Accidental Agent is a rising star: - PA
Accidental Agent is a rising star: - PA

There is much speculation about who will be the star of Qipco British Champions Day at Ascot on Saturday, but, for Eve Johnson Houghton, that argument was settled a fortnight ago.

The Blewbury trainer runs Accidental Agent, a three-year-old colt named after her maternal grandfather John Goldsmith’s autobiography about his life as a Special Operations Executive during the Second World War, in the £250,000 Balmoral Handicap and his exploits have mirrored her rise and rise in the past couple of years. Bred by her mother Gaie, from her foundation mare Sirnelta, Accidental Agent is the sixth generation of the family and is precisely the type of horse that sustains the racing dream.

At a yearling sale, Johnson Houghton’s bid of £8,000 for her mother’s colt was the only one and, with a valuable sales race at two and a heritage handicap at Ascot the Saturday before last under his belt, his winnings stand at over £200,000 and there have been some hefty offers on the table.

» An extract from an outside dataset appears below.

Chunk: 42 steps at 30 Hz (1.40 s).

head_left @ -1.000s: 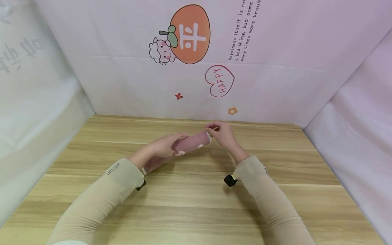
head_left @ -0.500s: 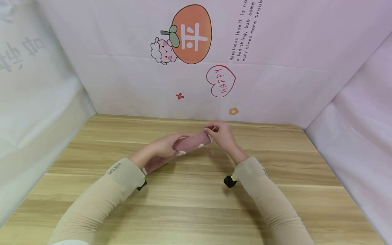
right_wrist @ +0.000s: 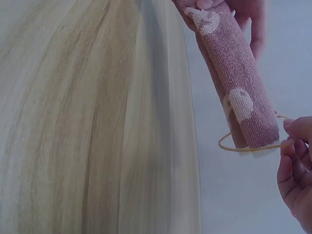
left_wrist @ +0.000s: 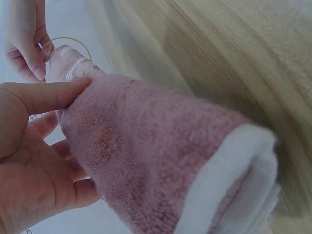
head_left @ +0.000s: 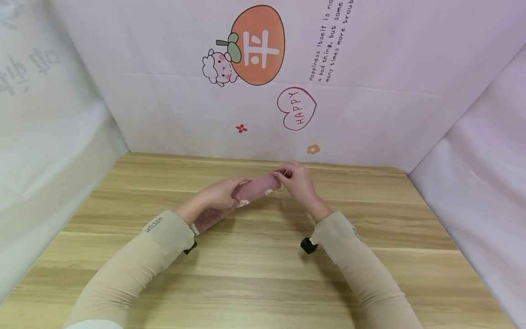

“Mum says she’s having too much fun to sell him,” explained the trainer. “If it wasn’t for horses like him none of us would be in business. There would be no dream. If horses that cost gazillions were the only ones to win races there would be no point.

“He has bags of pace. We’ll see if he gets a mile on Saturday. He wasn’t stopping when he won over seven last time and, if he does, he will go very close.”

With three of her four grandparents having trained, including Goldsmith and Helen Johnson Houghton, the first female trainer, a career doing something sensible was always going to be a long shot for the current incumbent of Woodway Stables.

She barely remembers Goldsmith, whose clandestine role in wartime France included escaping from a Paris hotel while a prisoner of the Gestapo and he was the basis of Jamie Reid’s William Hill Sports Book of the Year Blown.

“I remember his distinctive smell, because he used hair oil and I remember his voice,” she said. “I was three when he went to Hong Kong and he died six months later.”

She made a good start when taking over from her father 10 years ago, had a dip the second season but, for the past eight years, has improved every year and earlier this month hit 50 winners in a season for the first time.

In the Radley Stakes at Newbury a week on Saturday, she will find out just how good Magnolia Springs is. The filly beat Veracious, an impressive winner since, by 3½ lengths on her debut and could be anything. So what, apart from hard work, does Johnson Houghton believe is the reason for her snowballing success?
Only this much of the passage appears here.